ASSIGNMENT: Across the records that follow, count each line holding "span", and write only the total.

INFORMATION GIVEN Block Start

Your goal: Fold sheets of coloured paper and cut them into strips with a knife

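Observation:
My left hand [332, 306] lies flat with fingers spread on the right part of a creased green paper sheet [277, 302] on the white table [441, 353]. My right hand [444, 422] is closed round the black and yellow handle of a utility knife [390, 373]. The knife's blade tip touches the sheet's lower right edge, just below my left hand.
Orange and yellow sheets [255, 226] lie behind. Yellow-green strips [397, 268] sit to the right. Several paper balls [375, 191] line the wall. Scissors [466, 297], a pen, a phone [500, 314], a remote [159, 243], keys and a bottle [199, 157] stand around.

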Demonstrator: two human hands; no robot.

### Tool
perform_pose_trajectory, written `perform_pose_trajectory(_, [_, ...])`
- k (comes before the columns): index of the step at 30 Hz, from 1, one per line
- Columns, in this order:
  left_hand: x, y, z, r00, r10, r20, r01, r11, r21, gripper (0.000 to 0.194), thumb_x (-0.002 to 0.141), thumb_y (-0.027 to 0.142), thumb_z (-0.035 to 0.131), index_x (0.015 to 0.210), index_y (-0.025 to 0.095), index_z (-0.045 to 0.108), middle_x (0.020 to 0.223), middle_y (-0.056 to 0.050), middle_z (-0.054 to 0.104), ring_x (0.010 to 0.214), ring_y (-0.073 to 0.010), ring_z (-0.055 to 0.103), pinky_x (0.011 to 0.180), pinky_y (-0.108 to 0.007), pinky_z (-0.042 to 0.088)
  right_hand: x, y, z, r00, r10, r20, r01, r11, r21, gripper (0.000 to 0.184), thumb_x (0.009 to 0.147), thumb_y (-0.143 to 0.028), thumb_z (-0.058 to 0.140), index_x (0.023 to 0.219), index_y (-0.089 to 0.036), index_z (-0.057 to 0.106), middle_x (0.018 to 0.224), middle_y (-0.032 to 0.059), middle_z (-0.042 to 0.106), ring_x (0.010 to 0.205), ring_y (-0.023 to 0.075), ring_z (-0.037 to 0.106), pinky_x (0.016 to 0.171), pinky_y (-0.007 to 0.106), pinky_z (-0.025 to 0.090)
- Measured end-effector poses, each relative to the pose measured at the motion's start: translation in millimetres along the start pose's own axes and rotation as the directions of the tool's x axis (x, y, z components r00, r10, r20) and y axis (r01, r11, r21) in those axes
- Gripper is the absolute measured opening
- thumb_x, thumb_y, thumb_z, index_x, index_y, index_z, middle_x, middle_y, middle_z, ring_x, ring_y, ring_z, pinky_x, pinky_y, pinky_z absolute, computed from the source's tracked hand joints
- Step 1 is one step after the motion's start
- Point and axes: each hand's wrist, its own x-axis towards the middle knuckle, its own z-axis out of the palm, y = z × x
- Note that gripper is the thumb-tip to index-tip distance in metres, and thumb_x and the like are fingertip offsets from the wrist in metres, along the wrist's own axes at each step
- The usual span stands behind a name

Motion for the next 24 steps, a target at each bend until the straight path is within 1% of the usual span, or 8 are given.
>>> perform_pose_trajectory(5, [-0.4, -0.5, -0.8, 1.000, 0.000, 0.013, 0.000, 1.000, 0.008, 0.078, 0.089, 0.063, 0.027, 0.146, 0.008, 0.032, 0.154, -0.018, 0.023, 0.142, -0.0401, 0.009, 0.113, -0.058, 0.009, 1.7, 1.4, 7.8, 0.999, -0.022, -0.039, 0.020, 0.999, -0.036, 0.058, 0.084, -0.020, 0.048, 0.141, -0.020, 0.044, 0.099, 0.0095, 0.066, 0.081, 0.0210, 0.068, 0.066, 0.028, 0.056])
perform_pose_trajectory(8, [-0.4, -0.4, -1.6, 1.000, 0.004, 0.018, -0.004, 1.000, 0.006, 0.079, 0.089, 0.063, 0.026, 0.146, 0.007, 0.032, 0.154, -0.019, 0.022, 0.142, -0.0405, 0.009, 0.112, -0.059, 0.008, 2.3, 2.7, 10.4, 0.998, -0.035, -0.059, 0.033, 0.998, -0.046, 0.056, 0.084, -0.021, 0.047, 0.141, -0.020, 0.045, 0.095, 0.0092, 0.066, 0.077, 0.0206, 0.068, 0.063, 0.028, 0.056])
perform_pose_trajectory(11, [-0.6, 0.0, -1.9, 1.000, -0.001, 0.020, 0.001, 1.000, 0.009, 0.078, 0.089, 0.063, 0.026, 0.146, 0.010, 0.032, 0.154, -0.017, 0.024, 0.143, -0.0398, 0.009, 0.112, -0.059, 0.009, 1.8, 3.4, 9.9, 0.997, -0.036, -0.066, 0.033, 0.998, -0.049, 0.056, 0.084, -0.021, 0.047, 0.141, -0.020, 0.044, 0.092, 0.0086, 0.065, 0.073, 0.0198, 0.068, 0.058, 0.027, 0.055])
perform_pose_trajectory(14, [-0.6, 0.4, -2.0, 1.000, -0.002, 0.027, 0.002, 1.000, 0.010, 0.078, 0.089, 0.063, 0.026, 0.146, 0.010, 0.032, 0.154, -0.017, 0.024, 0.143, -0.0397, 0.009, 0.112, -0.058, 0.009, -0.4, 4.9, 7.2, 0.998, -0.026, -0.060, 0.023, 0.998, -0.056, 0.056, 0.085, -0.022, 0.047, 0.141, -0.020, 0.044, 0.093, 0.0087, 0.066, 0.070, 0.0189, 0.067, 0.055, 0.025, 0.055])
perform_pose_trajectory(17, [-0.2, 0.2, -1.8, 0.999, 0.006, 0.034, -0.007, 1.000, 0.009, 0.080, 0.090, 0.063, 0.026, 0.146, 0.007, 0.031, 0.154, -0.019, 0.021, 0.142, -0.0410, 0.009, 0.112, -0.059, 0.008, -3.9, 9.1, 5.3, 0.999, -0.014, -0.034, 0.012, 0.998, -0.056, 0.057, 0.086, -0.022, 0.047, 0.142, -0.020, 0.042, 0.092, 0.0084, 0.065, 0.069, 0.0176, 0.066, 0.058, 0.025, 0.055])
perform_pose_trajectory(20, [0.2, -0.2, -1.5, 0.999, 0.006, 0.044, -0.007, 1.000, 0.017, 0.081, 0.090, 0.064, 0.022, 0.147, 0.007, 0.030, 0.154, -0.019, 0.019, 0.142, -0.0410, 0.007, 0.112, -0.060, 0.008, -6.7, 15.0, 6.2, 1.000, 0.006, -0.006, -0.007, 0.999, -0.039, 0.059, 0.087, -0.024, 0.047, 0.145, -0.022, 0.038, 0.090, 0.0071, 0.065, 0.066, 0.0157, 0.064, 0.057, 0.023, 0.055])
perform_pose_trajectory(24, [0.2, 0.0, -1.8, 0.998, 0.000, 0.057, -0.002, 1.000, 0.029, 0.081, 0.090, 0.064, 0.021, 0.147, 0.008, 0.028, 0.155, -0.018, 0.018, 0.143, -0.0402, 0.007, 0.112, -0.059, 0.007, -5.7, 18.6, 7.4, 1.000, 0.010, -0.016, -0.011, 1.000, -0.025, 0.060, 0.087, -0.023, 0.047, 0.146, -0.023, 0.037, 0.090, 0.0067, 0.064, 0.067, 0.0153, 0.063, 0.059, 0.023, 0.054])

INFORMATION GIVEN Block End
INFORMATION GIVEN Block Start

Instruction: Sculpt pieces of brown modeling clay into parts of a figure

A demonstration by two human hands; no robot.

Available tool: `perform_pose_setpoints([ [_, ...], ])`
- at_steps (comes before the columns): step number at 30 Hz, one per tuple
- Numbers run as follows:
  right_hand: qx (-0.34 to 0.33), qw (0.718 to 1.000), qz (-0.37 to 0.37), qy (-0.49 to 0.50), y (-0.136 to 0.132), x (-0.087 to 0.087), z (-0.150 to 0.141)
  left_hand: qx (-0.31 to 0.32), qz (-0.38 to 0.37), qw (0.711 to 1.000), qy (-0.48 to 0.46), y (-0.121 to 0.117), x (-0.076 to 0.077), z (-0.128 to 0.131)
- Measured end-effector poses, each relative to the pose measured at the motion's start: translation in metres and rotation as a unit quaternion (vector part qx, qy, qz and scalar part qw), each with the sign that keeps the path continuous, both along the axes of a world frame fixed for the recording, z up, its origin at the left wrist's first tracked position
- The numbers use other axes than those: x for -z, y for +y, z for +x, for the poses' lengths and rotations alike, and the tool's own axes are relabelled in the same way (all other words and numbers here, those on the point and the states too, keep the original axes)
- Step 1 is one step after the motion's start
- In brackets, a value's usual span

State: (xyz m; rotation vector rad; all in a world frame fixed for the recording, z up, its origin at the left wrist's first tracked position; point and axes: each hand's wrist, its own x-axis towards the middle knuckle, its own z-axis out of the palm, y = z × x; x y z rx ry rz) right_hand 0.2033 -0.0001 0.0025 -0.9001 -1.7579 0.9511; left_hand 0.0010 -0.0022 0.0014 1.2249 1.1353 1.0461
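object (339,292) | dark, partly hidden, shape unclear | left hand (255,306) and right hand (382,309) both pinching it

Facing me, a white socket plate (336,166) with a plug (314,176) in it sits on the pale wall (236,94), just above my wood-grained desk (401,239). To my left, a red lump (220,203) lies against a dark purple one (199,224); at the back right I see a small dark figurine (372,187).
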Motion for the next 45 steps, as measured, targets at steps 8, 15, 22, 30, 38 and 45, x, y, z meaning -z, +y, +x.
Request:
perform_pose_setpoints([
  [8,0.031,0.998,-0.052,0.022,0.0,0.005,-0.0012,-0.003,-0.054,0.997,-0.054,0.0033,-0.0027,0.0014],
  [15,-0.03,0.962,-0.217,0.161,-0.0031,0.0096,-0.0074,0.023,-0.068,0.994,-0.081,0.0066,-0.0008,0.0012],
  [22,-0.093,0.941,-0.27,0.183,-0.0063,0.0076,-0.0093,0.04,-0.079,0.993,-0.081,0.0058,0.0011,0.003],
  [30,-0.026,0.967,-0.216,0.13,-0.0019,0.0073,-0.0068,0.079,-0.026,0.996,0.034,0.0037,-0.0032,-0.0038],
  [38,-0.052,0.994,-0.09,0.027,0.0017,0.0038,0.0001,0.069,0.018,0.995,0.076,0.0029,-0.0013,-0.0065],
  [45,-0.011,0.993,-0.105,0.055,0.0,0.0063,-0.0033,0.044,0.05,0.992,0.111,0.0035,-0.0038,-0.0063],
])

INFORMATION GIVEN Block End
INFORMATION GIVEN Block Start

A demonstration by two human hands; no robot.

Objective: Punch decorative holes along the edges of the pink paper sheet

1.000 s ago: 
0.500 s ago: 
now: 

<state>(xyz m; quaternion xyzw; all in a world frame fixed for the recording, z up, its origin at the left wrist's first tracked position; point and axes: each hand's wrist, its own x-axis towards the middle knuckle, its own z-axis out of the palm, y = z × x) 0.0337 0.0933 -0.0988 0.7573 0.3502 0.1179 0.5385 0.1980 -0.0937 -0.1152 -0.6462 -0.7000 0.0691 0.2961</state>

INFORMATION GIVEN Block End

ANSWER TO THE PROBLEM: 3